En medio de tanto abandono, de vivir y crecer en un lugar donde no había temor de Dios, exponiéndome día a día a un ambiente impuro, yo siendo una pequeña niña con ilusión de vivir y de reír, absorbí de una manera profunda el ambiente sexual impuro acompañado del pecado. Yo también experimenté con la masturbación, lo que me llevó a sentir mucha culpa. Me volví una niña introvertida y callada.
A los 12 años recibí a Cristo Jesús en una campaña evangelística y empezamos a ir a la iglesia como familia. Busqué a Dios y le confesé mis pecados y me permití recibir Su perdón. Estaba decidida a alejarme del pecado sexual, incluso busqué a mi pastora para contarle esa parte de mi vida.
En el curso me sucedió algo difícil de entender. Por un lado, sentía una fuerte opresión en el pecho al confesarle a Dios y a mi mentora lo que había en mi corazón; por otro lado, pude sentir la libertad y la confianza de confesar algo que siempre me había causado vergüenza y culpa.

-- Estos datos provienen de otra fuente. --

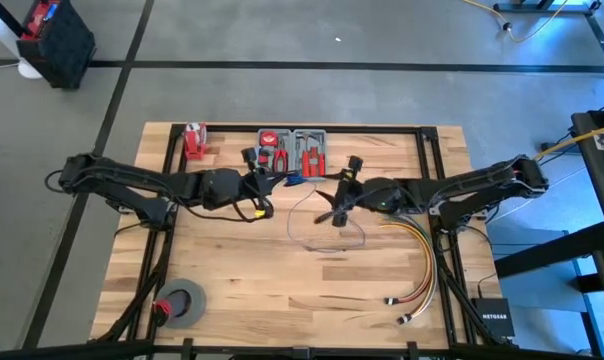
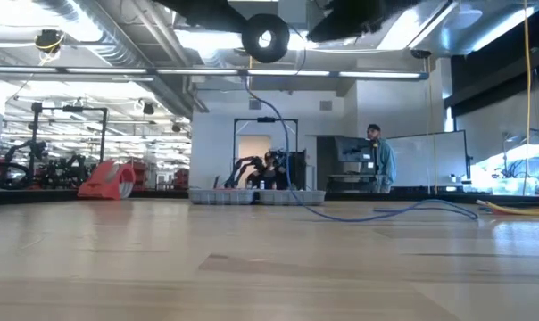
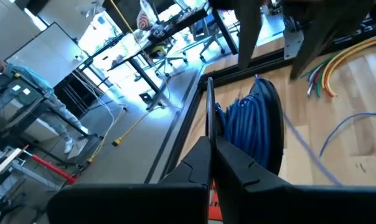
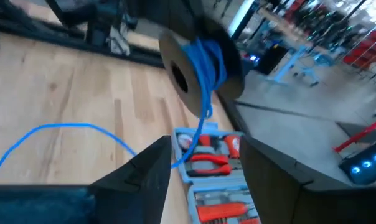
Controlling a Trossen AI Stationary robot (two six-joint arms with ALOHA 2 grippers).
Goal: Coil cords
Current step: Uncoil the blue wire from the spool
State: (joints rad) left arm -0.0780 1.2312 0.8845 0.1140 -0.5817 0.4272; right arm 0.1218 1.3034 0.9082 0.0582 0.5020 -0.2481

La lección del perdón no fue tan sencilla de afrontar, pero sé que pude tener las fuerzas suficientes para hacer los ejercicios y creer que Jesús vertió su sangre en cada una de las ofensas que había recibido desde mi infancia. Él me dio la fuerza para perdonar a mi hermano, a mis padres y a mi exesposo.
Un ejercicio que marcó mi proceso fue el de las tarjetas, ya que cuando tocó perdonar una por una las ofensas que había anotado en ellas; podía ver mientras oraba que la sangre del Señor, brillante, roja, densa, se deslizaba en cada una de estas tarjetas dejándolas limpias. Para ser honesta y transparente, al principio sentí un vacío, pero también sentí cómo iba siendo liberada de un gran peso. Pude sentir cómo Su presencia iba llenándome, ocupando esos espacios de mi corazón.

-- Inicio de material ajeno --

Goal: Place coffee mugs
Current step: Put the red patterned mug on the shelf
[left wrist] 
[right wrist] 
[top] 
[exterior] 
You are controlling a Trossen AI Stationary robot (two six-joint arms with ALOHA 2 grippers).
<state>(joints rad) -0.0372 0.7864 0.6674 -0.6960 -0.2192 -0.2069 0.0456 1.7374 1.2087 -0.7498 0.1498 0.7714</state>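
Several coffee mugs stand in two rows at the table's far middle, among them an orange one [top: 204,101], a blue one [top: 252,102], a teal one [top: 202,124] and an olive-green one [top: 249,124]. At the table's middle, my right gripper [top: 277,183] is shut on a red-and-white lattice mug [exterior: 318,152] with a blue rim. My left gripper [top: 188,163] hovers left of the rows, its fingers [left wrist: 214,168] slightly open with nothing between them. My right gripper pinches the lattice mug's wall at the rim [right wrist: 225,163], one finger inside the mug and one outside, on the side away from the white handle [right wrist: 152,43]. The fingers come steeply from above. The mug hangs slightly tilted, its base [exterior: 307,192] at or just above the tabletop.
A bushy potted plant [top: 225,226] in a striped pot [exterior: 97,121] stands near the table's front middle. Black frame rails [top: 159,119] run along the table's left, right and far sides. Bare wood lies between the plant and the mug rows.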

La lección número 11 me confrontó mucho al entender cómo funcionaba el ciclo de victimización. Recuerdo claramente que yo le confesé a mi esposo el abuso que yo viví por parte de mi hermano, y también le confesé otras situaciones, porque yo pretendía ser honesta antes de comprometernos y de casarnos.

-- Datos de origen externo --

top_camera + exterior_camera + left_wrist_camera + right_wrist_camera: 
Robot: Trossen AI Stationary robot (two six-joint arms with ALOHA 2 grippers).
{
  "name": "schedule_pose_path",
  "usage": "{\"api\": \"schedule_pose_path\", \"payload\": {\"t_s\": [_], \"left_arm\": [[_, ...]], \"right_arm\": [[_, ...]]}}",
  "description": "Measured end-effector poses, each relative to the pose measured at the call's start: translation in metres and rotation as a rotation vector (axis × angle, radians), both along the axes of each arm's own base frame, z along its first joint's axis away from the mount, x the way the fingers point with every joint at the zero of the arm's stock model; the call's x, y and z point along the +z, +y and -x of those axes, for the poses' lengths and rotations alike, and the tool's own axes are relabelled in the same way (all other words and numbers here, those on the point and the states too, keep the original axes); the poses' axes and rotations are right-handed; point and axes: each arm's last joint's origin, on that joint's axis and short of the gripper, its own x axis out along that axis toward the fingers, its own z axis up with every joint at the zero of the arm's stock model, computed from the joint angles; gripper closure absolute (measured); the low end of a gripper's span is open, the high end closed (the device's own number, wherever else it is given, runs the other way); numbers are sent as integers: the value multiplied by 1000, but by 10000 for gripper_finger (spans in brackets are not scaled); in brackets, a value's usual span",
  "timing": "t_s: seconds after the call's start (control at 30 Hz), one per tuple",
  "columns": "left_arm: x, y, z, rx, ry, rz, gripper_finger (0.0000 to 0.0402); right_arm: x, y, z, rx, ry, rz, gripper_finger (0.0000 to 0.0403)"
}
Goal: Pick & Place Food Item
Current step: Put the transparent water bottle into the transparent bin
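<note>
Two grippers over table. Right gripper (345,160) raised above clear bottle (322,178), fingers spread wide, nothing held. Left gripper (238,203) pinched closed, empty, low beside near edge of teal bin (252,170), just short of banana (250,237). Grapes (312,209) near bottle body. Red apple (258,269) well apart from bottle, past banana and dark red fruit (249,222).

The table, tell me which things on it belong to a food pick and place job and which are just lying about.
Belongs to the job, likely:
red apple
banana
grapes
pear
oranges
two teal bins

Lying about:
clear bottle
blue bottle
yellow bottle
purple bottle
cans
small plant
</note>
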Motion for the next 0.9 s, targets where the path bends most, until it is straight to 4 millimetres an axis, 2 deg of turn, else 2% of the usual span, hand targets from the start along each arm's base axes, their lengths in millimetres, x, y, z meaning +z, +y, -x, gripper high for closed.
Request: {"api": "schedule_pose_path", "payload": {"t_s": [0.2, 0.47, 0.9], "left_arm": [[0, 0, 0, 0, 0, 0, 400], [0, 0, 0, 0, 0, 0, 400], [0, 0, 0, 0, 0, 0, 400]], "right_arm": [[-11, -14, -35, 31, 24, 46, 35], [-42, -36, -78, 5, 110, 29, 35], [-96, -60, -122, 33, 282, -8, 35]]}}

Al principio del matrimonio él se mostró considerado y empático por lo sucedido, y yo me sentí rescatada por él; y lo admiraba por eso. Lo vi así por muchos años, pero después él empezó a referirse a mi hermano como el violador y me acusaba a mí, se convirtió en mi perseguidor siempre diciéndome que yo era una persona con problemas emocionales; esto era muy recurrente y me sentía acusada, yo le explicaba que ya lo había perdonado, pero ahora entiendo que el papel de él era para manipularme y acusarme tal vez para justificar su adulterio. Ahora puedo entender que Dios quería que yo pasara este curso para sanar y liberarme de todo el dolor que sentía.
En la actualidad, continúo en mi proceso permanente de ser limpiada para poder comprobar que la voluntad de Dios es buena, agradable y perfecta, porque de lo contrario seguiré tropezándome con mi voluntad y autosuficiencia.
No me canso de repetírmelo: “Dina, estás en proceso hasta que llegues al cielo, estás en proceso, la nueva criatura sigue siendo formada y enseñada”. Sigo muriendo y soltando lo que Él me pida y abrazando lo que Él me da. Dios cuenta conmigo para ser la mujer que Él desea: una adoradora solo de Él.
Hoy puedo decir que gracias a todas las lágrimas que derramé y gracias a todo el dolor y los golpes que recibí, ya no soy igual; todas las cosas dolorosas me han transformado, más que las que no duelen. Los momentos que me sacaron lágrimas, sacaron brillo de mí.
La escritura en Salmo 4:1 dice: “Estando en angustia, tú me hiciste ensanchar”.
Detrás de todo eso que dolía había un propósito y lo que Dios quería enseñarme. Hoy puedo decir que ya comprendí y puedo confirmar que ninguna mujer fuerte es protagonista de una vida fácil; que soy la mujer de los sueños de Dios, de lo que Él quiere para mí. Antes de terminar con este testimonio, quiero hacer una mención especial y agradecer a cada una de las mentoras que me han acompañado en mi proceso, por su acompañamiento incondicional, por estar cerca, por escucharme tantas veces y por inspirarme hoy a estar aquí.